On the other hand, the World Health Organization reports that it has recorded some thirty attacks on health care facilities since the beginning of the conflict in which large quantities of medicines have been lost. In addition, some $14 million worth of supplies have gone missing, according to the World Food Program. Due to the attacks focused on hospitals, Médecins Sans Frontières (MSF) reported that it has halted its work in West Darfur.

The Aba Dhar camp for displaced people, as well as 20 other refugee centers, had been attacked earlier this month, so that thousands of civilians have had to flee to Chad, adding to the more than 20,000 who arrived in the first days of fighting.

Many of them had first been located south of the Chadian city of Adre, but once they had outgrown the facilities, camps have been opened near the villages of Taktakli, Darta, Gidenta and Denta, where humanitarian conditions are extremely precarious, considering that Chad is one of the poorest nations in the world.

The desolation of Khartoum

The fighting has not stopped in the capital of the country in spite of the cease-fire, where different international organizations mention that the number of dead is between 500 and 600, while the number of wounded is around 5,000 in the whole country. Some local entities, such as the always politically active since 2019 Doctors Union, reject these figures and denounce that the real numbers are much higher. They report that bodies are piling up in morgues and many more are rotting in the streets without anyone being able to lift them, let alone count them, because of the large space in which they are scattered, not counting those who have been left under the rubble after the bombings. This theory is not at all far-fetched if one considers the harshness of the clashes, the prolonged nature of the fighting and the areas in which it takes place, mainly urban. Most of the hospitals of the capital and many supply centers for the basic needs of the population have been destroyed, to which must be added that also, after the release of thousands of criminals from prisons in the first days of the conflict, gangs composed of these elements have begun to attack the population, having established themselves as an authority in some neighborhoods of Khartoum.

Among the many hardships being endured by the civilian population, we must also add the collapse of the electricity network, which has left important sectors without this service, to which must be added the shortage of drinking water, which has caused the price of drinking water cans to quadruple, while other Khartoumis have had to resort to the White Nile, which runs along the eastern shore of the city, to get their supplies.

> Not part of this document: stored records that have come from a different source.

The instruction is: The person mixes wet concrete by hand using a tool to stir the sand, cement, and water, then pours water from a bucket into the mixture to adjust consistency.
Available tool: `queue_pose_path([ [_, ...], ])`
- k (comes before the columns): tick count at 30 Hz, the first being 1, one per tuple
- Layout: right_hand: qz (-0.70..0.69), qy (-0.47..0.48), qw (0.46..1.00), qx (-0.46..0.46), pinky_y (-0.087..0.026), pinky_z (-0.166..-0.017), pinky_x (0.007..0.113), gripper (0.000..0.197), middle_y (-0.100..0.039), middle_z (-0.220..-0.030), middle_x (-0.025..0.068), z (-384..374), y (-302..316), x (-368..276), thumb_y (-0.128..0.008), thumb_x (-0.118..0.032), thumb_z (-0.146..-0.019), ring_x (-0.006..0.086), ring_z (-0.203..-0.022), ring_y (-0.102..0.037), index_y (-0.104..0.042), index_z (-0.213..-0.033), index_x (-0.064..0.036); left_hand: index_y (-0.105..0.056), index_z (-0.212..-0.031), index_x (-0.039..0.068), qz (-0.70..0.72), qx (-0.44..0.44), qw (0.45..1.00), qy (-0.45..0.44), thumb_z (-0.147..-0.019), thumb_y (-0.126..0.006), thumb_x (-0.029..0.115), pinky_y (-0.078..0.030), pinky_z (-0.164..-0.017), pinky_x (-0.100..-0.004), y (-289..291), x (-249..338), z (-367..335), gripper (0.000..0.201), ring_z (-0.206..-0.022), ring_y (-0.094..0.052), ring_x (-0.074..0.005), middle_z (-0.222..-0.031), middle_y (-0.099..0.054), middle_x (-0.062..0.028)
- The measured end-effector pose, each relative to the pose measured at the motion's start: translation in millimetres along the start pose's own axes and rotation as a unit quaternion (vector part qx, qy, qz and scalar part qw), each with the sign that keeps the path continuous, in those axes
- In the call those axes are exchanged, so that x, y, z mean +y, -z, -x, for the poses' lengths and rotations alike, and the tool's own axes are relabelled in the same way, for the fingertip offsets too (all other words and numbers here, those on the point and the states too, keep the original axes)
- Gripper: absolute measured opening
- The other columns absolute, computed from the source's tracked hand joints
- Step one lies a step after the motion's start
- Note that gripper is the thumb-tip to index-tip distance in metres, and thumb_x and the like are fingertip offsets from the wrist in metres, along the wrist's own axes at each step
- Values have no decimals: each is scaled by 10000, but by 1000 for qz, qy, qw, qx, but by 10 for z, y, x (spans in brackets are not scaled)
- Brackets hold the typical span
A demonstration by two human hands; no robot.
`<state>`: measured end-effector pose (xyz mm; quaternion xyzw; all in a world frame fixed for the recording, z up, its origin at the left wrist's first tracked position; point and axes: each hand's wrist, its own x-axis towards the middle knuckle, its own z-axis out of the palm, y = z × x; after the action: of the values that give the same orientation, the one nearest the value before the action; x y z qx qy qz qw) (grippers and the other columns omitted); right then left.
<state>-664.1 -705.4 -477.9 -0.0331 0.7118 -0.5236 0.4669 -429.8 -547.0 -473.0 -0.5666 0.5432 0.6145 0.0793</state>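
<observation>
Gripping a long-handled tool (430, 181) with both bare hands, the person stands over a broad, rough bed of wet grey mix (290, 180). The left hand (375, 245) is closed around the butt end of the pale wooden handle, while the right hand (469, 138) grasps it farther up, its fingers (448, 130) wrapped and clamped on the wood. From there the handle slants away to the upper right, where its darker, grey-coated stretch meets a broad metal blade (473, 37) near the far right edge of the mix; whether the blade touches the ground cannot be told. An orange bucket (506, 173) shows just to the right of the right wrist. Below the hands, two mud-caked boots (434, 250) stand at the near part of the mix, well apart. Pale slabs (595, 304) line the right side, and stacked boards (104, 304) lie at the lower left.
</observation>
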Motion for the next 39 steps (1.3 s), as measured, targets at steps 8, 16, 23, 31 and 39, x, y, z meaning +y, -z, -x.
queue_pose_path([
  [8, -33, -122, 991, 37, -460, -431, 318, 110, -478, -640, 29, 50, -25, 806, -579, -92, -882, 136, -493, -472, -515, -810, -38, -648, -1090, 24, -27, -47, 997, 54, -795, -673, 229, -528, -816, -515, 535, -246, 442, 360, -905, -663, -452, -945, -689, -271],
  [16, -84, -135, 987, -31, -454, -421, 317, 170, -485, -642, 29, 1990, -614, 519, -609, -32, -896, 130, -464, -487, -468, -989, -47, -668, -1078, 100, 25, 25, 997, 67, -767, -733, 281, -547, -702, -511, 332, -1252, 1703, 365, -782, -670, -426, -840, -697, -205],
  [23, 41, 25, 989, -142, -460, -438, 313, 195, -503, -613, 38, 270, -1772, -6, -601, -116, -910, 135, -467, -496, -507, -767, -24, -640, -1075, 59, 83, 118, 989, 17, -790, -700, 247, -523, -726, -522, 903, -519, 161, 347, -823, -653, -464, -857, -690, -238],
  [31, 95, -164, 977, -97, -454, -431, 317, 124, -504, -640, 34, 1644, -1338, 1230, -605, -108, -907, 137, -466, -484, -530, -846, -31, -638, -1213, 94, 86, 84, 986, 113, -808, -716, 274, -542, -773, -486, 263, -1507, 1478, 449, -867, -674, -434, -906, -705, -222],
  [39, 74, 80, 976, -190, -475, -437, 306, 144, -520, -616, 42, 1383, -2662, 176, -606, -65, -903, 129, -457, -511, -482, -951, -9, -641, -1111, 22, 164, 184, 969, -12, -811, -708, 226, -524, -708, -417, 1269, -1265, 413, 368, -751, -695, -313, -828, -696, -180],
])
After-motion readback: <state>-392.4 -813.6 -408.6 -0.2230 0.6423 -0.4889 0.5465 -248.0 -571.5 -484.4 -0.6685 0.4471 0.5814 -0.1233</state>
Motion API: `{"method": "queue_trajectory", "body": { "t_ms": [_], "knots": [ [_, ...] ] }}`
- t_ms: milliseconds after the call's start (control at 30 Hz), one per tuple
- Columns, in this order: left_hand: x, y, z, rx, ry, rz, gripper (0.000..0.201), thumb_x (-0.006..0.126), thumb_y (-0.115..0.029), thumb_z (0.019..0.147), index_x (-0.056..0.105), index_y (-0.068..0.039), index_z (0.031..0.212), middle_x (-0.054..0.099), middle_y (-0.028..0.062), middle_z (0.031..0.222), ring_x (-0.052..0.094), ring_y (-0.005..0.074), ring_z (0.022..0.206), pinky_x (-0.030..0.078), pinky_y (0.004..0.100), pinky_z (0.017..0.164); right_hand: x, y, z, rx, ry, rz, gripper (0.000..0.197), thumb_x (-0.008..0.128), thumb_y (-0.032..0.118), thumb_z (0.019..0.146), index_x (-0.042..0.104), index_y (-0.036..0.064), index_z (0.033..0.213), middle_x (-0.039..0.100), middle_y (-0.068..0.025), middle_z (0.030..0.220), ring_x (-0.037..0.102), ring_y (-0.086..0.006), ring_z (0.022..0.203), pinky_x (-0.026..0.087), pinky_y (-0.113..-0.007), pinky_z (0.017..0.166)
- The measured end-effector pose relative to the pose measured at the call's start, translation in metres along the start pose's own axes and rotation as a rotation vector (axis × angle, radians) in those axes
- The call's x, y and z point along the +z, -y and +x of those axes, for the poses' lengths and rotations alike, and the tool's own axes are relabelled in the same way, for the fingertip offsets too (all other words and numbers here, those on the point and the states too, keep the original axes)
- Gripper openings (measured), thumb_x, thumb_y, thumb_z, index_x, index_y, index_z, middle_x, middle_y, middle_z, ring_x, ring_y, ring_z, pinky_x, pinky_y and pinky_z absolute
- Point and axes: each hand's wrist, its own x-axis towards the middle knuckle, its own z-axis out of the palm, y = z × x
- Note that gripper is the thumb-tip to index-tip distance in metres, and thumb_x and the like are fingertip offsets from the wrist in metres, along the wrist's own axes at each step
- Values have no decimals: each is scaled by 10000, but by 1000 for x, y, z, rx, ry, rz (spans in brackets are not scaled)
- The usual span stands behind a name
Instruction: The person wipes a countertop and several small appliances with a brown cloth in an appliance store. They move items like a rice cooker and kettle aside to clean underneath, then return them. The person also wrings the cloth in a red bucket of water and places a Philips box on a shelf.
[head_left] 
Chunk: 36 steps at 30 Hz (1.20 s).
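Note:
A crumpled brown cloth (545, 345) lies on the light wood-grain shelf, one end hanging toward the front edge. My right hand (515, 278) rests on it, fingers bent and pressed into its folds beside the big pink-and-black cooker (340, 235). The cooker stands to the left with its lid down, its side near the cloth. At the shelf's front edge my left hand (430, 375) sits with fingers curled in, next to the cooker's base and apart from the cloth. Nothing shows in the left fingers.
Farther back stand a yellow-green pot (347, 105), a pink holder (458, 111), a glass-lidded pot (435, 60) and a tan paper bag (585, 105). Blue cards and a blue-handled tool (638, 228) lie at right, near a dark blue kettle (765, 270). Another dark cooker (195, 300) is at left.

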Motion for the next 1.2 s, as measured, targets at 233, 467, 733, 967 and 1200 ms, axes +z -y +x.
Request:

Some tons of the little humanitarian aid that has arrived are entering the country through Port Sudan, on the Red Sea, some 800 kilometers by road from the country’s capital and 1,600 from Darfur. In spite of the UN’s demands regarding security for the transport of the aid, on May 3, six trucks on their way to Darfur were ransacked.

It is now estimated that more than 300,000 people have been displaced by the fighting, according to the UN Office for the Coordination of Humanitarian Affairs (OCHA), which estimates that this figure could triple in the near future. The United Nations High Commissioner for Refugees (UNHCR) estimates that 115,000 people have already taken refuge in neighboring countries. Meanwhile, more regional armed militias have been joining the two major factions over the course of the past few weeks.